SQL JOIN allows us to “lookup” records on other table based on the given conditions between two tables. For example, if we have the department ID of each employee, then we can use this department ID of the employee table to join with the department ID of department table to lookup department names.
UNION operation allows us to add 2 similar data sets to create resulting data set that contains all the data from the source data sets. Union does not require any condition for joining. For example, if you have 2 employee tables with same structure, you can UNION them to create one result set that will contain all the employees from both of the tables.
SELECT * FROM EMP1 UNION SELECT * FROM EMP2;
What is the difference between UNION and UNION ALL?
UNION and UNION ALL both unify for add two structurally similar data sets, but UNION operation returns only the unique records from the resulting data set whereas UNION ALL will return all the rows, even if one or more rows are duplicated to each other.
In the following example, I am choosing exactly the same employee from the emp table and performing UNION and UNION ALL. Check the difference in the result.
SELECT * FROM EMPLOYEE WHERE ID = 5 UNION ALL SELECT * FROM EMPLOYEE WHERE ID = 5
ID | MGR_ID | DEPT_ID | NAME | SAL | DOJ |
---|---|---|---|---|---|
5.0 | 2.0 | 2.0 | Anno | 80.0 | 01-Feb-2012 |
5.0 | 2.0 | 2.0 | Anno | 80.0 | 01-Feb-2012 |
SELECT * FROM EMPLOYEE WHERE ID = 5 UNION SELECT * FROM EMPLOYEE WHERE ID = 5
ID | MGR_ID | DEPT_ID | NAME | SAL | DOJ |
---|---|---|---|---|---|
5.0 | 2.0 | 2.0 | Anno | 80.0 | 01-Feb-2012 |
What is the difference between WHERE clause and HAVING clause?
WHERE and HAVING both filters out records based on one or more conditions. The difference is, WHERE clause can only be applied on a static non-aggregated column whereas we will need to use HAVING for aggregated columns.
To understand this, consider this example.
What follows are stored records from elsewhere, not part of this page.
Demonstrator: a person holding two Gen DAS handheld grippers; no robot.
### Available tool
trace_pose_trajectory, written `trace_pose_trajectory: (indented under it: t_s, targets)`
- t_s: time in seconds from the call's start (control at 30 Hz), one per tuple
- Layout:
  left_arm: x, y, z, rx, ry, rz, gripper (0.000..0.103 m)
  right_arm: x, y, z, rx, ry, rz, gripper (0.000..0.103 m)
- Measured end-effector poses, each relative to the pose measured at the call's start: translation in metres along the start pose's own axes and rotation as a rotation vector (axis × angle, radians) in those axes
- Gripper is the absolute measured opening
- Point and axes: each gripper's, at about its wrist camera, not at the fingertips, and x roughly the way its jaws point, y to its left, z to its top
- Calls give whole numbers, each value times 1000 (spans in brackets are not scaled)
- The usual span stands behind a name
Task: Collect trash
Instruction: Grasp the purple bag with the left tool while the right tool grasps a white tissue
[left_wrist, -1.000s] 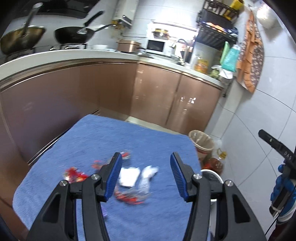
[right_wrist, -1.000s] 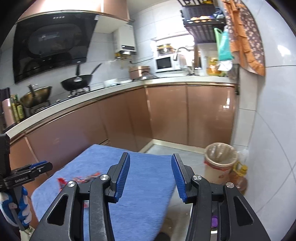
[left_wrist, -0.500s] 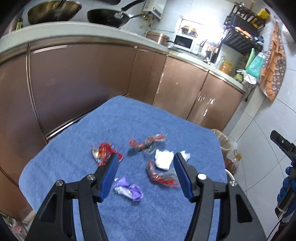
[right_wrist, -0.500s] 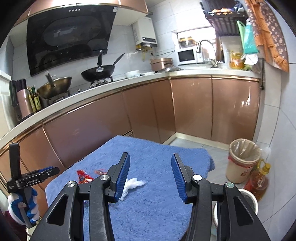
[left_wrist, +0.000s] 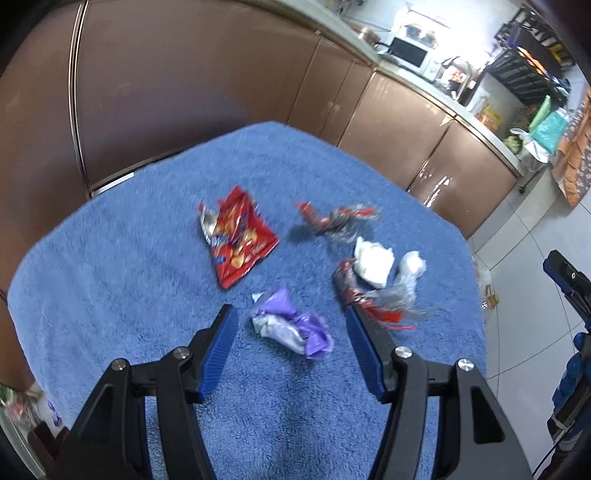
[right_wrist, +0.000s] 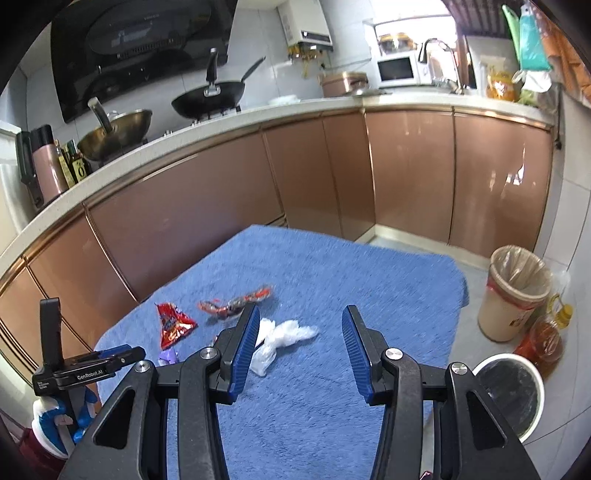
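Observation:
Several pieces of trash lie on a blue towel (left_wrist: 122, 280). A red snack bag (left_wrist: 236, 240), a crumpled purple wrapper (left_wrist: 291, 325), a red and clear twisted wrapper (left_wrist: 336, 218), white tissue (left_wrist: 373, 260) and a red-silver wrapper (left_wrist: 376, 299) show in the left wrist view. My left gripper (left_wrist: 290, 317) is open, its fingers either side of the purple wrapper, just above it. My right gripper (right_wrist: 299, 314) is open and empty above the towel (right_wrist: 332, 266), near the white tissue (right_wrist: 284, 334). The red bag (right_wrist: 171, 323) lies to its left.
A beige lined trash bin (right_wrist: 517, 291) stands on the floor right of the towel, with oil bottles (right_wrist: 543, 339) and a white-rimmed bin (right_wrist: 511, 395) beside it. Copper kitchen cabinets (right_wrist: 314, 177) run behind, with pans on the counter.
My left gripper has tilted down and moved closer over the trash, now framing the purple wrapper. My right gripper has tilted down, bringing the towel and trash into view.

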Motion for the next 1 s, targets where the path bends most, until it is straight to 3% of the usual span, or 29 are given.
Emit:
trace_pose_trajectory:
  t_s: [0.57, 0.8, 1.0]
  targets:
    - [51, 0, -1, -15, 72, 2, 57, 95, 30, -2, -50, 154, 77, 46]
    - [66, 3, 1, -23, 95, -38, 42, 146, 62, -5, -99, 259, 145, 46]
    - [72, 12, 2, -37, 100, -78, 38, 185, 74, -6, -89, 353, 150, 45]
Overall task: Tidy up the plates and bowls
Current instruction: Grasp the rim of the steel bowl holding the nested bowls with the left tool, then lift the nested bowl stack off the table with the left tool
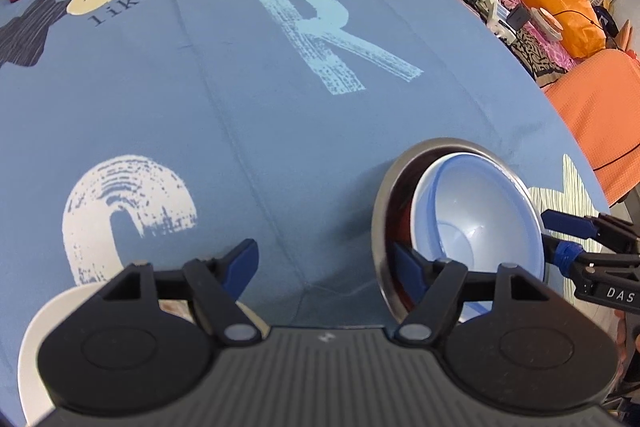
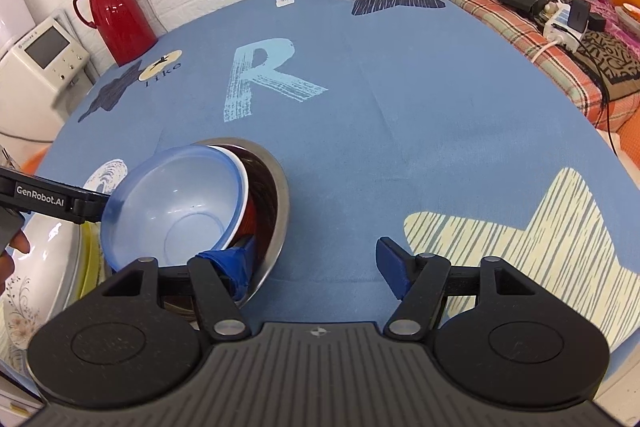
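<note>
I am working over the worktop (image 2: 400, 115), its blue printed cloth spreading ahead of both grippers. Just ahead and to the left of my right gripper (image 2: 316, 263) the steel bowl (image 2: 276, 187) is sitting tilted on its side, with a white bowl (image 2: 243, 183) nested in it and the pale blue bowl (image 2: 172, 195) innermost; something red is showing between them, though I cannot tell what. My right gripper is standing wide, gripping nothing, its left finger reaching at the steel bowl's near rim. My left gripper (image 1: 324, 267) is also spread wide and empty, with the nest at its right finger (image 1: 408, 267); whether that finger is inside the rim or only in front of it I cannot say. I judge I am steadying the nested bowls so the stack can be settled upright; the next move is calling for one gripper to close on a rim and tip the nest level. Under my left gripper a white plate (image 1: 36, 339) is lying, mostly hidden; in the right wrist view a flowered plate (image 2: 28, 267) is cut off at the edge.
</note>
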`<state>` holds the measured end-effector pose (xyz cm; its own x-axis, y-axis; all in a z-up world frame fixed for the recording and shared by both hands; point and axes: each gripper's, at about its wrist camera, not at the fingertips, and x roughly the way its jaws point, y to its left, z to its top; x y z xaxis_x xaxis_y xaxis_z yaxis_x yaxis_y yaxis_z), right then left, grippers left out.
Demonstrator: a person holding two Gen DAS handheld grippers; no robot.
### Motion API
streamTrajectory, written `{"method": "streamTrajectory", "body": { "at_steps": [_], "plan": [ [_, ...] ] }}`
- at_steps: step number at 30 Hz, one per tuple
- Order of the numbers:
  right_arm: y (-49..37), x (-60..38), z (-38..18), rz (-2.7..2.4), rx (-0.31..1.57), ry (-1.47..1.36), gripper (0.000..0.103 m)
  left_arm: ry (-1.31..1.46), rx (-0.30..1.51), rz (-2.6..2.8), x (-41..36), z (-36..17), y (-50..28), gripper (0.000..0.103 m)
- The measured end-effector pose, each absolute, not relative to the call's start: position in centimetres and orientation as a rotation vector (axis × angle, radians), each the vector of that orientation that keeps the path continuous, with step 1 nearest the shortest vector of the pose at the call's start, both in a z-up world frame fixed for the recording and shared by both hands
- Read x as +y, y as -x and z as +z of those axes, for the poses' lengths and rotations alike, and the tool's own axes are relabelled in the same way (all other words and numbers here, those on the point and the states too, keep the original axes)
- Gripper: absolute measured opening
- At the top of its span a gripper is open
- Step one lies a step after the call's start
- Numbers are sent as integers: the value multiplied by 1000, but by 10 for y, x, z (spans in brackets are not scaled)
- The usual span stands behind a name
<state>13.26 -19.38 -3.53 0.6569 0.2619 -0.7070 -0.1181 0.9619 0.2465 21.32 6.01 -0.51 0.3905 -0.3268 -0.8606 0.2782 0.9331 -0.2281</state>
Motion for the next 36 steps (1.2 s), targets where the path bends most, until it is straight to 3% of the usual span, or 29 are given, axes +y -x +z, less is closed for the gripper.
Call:
{"method": "streamTrajectory", "body": {
  "at_steps": [13, 30, 36],
  "plan": [
    [-136, -196, -48, 187, 807, -202, 66, 75, 1086, -382, 63, -5, -211, 74],
    [-130, -187, -44, 79, 884, -233, 68, 135, 1134, -397, 66, -12, -212, 74],
    [-139, -175, -49, 71, 822, -161, 68, 183, 1095, -357, 71, -13, -213, 74]
  ]
}}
Suppose we want to see only those departments where department ID is greater than 3. There is no aggregation operation and the condition needs to be applied on a static field. We will use WHERE clause here:
Suppose we want to see only those departments where department ID is greater than 3. There is no aggregation operation and the condition needs to be applied on a static field. We will use WHERE clause here:
SELECT * FROM DEPT WHERE ID > 3
ID | NAME |
---|---|
4 | Sales |
5 | Logistics |
Next, suppose we want to see only those Departments where Average salary is greater than 80. Here the condition is associated with a non-static aggregated information which is “average of salary”. We will need to use HAVING clause here:
SELECT dept.name DEPARTMENT, avg(emp.sal) AVG_SAL FROM DEPT dept, EMPLOYEE emp WHERE dept.id = emp.dept_id (+) GROUP BY dept.name HAVING AVG(emp.sal) > 80
DEPARTMENT | AVG_SAL |
---|---|
Engineering | 90 |
As you see above, there is only one department (Engineering) where average salary of employees is greater than 80.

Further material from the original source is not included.